Siblings that say they never fight are most definitely hiding something.
—LEMONY SNICKET
Similar to siblings, French fries all stem from the same family, the potato family. Yet each and every one is different. A different shape, a different flavor, a different purpose, etc. Now, despite these differences, each French fry in the batch will share a similar origin story. However, the outcome will be unique. The point is to have patience with your sibling French fry and realize that life imprints differently on each and every one of us. Some of us will be salty, some of us will be peppered, but in the end we are all just trying to catch up.
French fries are irrefutably one of the most important drunk foods. A French fry is a perfect starchy slice of love and joy, dancing delicately from the plate before you to its permanent home in your mouth cave and then finally to the resting place of your tum-tum.

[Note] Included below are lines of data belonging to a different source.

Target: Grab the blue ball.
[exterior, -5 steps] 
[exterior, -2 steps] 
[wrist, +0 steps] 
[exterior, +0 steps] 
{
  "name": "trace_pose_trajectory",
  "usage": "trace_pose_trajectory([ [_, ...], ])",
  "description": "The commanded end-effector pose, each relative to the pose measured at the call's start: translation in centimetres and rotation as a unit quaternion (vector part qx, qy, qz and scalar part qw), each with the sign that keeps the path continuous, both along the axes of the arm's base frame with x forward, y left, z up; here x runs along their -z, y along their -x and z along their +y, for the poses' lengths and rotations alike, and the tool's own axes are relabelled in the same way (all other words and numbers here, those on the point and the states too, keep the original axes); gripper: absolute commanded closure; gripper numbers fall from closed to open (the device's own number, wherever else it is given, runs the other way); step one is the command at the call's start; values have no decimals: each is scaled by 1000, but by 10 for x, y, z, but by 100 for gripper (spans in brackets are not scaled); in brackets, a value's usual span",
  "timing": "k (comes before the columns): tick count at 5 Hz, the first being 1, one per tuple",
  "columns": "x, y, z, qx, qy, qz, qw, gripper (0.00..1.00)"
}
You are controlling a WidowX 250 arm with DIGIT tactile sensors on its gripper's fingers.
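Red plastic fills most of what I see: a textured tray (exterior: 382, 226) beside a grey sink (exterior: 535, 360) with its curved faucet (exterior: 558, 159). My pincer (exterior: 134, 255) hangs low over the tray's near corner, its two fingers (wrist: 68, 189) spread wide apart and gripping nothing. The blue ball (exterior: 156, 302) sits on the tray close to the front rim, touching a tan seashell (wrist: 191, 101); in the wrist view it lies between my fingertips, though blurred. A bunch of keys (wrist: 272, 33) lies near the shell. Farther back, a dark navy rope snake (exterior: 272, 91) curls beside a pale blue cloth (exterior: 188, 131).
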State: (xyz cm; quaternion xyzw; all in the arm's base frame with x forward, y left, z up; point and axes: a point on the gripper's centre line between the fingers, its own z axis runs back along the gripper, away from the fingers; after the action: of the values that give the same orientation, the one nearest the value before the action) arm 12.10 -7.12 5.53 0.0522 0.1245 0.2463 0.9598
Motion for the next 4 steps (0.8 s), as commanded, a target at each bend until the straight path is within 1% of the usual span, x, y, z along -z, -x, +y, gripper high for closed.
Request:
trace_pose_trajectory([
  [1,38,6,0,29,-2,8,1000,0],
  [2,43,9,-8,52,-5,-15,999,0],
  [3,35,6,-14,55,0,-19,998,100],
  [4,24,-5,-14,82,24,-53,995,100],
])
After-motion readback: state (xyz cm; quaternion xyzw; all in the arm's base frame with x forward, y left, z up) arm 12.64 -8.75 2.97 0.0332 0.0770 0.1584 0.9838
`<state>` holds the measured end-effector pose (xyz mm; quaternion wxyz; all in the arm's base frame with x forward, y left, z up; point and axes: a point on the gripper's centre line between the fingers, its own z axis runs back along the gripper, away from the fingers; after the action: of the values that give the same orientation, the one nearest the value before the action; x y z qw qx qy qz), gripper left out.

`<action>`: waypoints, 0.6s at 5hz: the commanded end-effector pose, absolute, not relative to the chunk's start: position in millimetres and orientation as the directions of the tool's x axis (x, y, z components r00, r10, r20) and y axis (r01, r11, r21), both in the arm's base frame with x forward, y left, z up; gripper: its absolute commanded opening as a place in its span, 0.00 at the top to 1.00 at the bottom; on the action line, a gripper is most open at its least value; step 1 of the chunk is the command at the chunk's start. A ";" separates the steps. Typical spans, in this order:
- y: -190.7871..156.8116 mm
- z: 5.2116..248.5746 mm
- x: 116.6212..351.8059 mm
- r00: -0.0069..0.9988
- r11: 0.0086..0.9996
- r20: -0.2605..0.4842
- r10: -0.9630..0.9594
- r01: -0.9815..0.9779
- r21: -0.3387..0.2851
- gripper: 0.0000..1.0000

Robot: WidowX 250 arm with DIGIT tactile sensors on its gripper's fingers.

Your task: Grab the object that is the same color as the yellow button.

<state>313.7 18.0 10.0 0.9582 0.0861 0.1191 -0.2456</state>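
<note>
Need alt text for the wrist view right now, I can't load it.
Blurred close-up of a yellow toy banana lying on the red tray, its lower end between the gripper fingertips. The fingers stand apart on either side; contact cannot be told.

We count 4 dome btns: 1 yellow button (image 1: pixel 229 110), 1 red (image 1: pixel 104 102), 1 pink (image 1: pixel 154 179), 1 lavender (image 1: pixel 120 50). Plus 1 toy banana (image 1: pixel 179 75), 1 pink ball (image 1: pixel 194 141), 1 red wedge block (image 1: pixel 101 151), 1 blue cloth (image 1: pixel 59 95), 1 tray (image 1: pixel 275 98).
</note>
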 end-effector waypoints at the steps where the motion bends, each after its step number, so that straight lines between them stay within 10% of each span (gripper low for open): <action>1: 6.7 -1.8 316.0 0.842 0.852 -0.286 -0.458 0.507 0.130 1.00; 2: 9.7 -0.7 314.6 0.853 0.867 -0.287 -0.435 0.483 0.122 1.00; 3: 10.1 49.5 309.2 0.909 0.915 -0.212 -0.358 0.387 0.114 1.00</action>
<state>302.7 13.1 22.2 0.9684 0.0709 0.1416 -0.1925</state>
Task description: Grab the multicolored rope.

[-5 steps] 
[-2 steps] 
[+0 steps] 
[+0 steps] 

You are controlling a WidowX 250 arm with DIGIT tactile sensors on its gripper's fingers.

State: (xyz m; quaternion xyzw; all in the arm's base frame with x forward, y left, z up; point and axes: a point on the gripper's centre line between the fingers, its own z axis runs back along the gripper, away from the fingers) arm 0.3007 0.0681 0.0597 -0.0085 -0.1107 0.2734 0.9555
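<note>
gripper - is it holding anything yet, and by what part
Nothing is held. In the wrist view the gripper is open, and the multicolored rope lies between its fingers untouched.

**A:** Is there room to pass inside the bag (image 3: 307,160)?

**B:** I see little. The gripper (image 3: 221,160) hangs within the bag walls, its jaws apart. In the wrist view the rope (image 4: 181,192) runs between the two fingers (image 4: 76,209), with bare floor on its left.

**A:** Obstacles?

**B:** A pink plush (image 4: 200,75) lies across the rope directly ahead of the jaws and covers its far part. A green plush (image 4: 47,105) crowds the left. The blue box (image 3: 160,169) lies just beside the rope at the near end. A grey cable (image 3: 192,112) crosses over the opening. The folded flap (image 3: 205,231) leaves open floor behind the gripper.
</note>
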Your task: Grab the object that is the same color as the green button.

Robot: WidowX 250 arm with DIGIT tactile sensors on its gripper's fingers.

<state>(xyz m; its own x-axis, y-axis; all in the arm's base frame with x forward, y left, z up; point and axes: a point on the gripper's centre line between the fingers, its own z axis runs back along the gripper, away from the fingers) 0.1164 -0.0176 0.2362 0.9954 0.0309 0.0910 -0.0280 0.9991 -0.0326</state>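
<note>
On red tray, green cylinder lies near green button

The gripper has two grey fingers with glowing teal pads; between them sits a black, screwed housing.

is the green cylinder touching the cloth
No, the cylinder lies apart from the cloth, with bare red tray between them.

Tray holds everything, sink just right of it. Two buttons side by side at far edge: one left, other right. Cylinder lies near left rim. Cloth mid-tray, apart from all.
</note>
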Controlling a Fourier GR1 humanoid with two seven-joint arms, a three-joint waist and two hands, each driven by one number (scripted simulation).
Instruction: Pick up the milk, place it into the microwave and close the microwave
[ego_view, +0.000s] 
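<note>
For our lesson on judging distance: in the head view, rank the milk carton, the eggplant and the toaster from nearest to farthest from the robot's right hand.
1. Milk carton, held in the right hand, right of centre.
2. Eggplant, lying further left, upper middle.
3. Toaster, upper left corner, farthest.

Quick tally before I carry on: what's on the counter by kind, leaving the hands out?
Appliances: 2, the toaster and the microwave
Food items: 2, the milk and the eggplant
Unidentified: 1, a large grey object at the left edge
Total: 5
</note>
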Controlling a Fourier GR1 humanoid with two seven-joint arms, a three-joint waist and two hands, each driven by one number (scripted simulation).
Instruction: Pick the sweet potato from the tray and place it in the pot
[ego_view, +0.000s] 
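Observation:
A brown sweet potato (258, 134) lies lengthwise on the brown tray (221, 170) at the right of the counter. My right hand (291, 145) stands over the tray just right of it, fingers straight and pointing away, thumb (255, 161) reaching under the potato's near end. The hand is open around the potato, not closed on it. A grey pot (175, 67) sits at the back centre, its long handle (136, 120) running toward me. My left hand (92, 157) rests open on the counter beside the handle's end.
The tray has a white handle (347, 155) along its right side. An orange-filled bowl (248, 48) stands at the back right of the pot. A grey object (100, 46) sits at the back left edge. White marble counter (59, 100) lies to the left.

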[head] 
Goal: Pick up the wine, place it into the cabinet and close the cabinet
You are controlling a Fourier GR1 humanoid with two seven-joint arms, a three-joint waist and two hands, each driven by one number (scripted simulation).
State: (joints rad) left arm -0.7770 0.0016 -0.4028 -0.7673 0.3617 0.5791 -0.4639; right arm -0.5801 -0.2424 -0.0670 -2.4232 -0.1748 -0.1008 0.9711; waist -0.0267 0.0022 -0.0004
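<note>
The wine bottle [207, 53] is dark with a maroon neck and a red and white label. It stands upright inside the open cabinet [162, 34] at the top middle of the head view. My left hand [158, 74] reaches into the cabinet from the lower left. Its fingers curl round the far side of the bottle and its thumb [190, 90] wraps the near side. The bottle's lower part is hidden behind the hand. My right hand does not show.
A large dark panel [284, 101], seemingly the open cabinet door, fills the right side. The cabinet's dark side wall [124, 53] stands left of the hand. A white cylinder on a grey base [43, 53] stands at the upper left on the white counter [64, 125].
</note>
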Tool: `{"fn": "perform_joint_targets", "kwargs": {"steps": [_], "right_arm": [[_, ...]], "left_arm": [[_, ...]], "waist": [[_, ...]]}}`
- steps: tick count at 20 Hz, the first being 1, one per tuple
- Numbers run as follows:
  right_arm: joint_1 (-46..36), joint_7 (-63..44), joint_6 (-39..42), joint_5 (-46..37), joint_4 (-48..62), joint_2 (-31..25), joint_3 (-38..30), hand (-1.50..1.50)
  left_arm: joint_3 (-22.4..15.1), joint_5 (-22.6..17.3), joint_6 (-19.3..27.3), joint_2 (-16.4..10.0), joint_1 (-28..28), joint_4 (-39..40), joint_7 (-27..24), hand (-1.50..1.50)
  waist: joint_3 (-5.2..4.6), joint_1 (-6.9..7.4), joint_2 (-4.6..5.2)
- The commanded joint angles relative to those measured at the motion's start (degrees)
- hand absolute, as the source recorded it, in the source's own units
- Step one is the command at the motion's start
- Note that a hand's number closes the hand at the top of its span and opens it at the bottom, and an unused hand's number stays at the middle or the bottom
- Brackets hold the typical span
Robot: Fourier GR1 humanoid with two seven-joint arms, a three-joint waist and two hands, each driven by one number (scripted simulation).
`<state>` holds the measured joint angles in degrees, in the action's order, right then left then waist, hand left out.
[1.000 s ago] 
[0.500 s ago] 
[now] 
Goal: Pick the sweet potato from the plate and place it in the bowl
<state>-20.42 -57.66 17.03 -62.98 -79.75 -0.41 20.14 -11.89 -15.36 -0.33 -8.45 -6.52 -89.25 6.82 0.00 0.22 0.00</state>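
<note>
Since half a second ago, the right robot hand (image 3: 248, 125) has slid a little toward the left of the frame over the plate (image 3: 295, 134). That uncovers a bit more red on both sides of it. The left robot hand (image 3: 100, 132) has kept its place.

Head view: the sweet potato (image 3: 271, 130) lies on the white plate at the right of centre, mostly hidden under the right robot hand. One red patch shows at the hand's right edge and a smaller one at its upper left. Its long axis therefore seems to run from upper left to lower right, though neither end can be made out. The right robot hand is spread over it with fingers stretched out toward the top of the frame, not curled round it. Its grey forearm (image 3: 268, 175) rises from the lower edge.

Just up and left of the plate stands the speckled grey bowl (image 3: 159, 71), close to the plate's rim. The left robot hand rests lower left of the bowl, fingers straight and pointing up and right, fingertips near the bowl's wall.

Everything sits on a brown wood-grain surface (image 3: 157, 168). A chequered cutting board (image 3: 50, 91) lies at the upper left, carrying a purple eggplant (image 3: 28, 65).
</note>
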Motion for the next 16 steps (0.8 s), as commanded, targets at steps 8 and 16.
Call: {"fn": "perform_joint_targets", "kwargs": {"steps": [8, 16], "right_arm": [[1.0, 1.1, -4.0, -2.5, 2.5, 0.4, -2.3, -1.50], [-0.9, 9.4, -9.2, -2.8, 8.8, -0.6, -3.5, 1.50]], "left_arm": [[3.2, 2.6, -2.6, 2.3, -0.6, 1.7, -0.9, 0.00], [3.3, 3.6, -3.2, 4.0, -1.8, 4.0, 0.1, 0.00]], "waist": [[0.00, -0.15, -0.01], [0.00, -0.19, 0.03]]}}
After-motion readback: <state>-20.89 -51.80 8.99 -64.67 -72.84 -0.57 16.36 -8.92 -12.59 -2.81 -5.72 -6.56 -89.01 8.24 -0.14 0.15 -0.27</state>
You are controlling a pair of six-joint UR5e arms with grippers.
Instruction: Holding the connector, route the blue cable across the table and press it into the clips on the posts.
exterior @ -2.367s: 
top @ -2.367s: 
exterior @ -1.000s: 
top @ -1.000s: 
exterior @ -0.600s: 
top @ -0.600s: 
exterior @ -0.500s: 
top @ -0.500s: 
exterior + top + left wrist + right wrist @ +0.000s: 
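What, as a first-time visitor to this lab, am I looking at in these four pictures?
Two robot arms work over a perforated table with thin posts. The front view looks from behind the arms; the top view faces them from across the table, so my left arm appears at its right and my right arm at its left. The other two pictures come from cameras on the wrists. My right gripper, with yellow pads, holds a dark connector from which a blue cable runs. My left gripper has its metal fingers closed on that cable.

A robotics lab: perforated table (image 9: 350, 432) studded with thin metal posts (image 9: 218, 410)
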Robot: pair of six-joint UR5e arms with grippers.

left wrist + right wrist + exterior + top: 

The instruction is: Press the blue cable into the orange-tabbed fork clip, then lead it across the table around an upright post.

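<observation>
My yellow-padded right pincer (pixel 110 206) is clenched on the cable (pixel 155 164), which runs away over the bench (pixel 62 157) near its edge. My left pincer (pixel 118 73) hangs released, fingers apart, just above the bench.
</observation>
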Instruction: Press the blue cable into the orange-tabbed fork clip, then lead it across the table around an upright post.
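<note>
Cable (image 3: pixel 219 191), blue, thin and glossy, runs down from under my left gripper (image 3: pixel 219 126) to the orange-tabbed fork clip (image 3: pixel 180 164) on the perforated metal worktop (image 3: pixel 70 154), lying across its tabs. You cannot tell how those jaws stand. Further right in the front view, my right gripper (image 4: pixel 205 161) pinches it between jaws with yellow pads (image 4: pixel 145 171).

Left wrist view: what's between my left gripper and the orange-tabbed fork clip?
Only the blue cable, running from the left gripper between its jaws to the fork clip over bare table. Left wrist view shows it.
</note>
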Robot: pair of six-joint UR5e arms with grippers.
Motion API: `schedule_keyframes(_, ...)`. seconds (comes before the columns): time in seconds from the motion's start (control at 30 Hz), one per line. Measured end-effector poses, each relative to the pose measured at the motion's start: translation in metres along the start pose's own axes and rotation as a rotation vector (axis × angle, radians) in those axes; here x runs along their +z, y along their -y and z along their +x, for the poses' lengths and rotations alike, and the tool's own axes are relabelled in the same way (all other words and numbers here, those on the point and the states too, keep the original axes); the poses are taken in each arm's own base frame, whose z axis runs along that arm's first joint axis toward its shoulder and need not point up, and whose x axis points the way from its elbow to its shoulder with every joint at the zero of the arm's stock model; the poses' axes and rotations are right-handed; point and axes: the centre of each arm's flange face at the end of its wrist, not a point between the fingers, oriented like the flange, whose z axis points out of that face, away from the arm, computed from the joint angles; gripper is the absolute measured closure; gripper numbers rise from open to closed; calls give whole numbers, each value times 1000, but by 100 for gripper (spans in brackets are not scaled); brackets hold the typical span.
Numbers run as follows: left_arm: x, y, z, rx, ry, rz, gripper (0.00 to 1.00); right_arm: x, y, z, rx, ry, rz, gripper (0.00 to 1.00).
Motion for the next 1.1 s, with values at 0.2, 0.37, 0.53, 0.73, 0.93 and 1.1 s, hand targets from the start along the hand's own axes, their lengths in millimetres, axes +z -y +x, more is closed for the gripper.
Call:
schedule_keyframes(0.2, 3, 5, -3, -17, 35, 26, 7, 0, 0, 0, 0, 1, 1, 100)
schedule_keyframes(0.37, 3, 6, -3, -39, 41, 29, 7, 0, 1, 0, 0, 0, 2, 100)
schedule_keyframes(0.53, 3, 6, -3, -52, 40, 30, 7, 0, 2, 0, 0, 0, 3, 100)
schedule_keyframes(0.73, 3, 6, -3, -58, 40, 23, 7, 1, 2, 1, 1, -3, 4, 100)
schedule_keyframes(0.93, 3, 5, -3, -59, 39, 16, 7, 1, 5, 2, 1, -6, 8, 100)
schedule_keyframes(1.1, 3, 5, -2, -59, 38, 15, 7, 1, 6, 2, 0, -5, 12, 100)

Commonly, people in Western civilizations like to consume French fries prior to a night of exploits and debauchery. “A good lining for the stomach!” some might say. “Yum! French fries!” others might say. However, I might say: “But what if we mixed a bunch together and refried them on a skillet?”
Cocktail
Vodka and soda. Simple and clean, nice and lean, ready to clean . . . up your spleen.
WHAT DID THE SAUTÉED VEGGIES SAY TO THE FRYING PAN?
YOU’VE GOT SKILL-ETS.
Ingredients
* French fries
* waffle fries
* sweet potato fries
* garlic fries
* curly fries
Instructions
Oh, I think the instructions are pretty clear. Put these motherfuckers on a frying pan and let them duke it out with each other for the undivided attention of your taste buds.